▶ Excerpted records:
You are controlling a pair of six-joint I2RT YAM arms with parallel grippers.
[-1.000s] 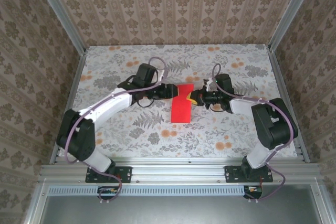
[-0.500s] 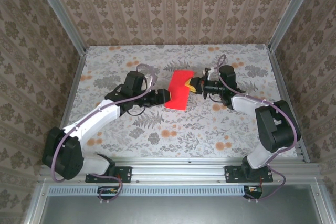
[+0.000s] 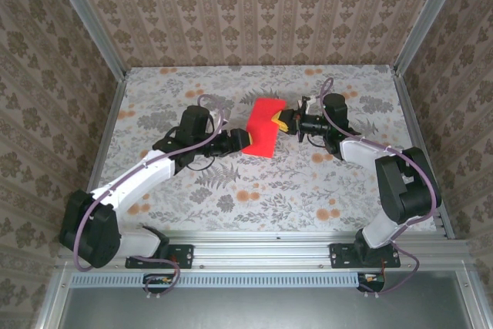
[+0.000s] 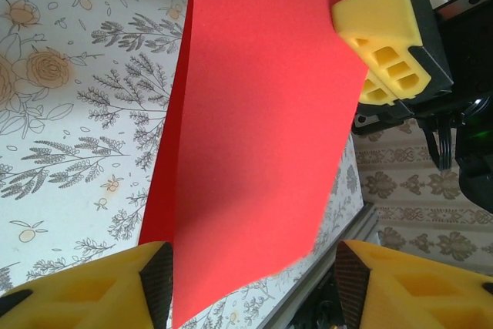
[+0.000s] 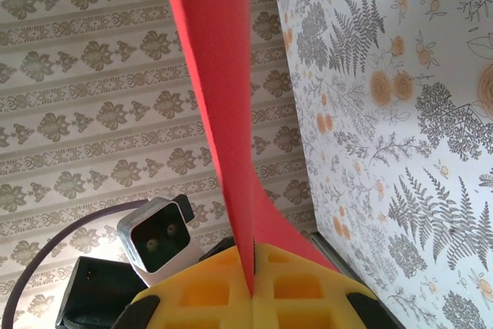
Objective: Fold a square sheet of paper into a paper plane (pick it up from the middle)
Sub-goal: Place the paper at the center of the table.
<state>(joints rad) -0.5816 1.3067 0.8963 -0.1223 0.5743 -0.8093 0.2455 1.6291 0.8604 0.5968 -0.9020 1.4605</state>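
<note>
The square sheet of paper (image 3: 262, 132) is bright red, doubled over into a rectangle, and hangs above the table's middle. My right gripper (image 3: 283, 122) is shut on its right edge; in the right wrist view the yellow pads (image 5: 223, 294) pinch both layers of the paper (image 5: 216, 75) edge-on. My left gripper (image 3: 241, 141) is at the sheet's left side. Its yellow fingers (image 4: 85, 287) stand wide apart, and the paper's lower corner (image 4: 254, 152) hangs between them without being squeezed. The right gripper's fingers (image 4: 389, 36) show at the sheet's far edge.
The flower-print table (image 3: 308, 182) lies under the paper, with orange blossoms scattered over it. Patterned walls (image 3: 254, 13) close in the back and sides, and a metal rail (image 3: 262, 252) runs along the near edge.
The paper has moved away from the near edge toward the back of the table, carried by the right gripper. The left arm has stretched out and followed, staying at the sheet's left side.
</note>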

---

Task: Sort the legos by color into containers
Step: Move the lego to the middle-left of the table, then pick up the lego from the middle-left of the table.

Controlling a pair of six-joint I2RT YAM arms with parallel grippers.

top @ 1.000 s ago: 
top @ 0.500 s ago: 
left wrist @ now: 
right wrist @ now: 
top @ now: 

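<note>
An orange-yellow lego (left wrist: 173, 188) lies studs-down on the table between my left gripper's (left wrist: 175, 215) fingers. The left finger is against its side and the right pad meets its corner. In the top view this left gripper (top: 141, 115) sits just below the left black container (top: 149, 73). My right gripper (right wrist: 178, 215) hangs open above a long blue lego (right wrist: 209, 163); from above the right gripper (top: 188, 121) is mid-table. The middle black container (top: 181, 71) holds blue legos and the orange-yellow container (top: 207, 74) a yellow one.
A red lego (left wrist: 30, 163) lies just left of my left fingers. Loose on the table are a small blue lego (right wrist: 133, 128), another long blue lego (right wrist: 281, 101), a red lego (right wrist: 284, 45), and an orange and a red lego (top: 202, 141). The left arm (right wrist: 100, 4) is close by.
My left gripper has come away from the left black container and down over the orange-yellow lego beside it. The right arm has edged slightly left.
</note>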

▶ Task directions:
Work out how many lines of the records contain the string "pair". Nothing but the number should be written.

▶ Response below:
2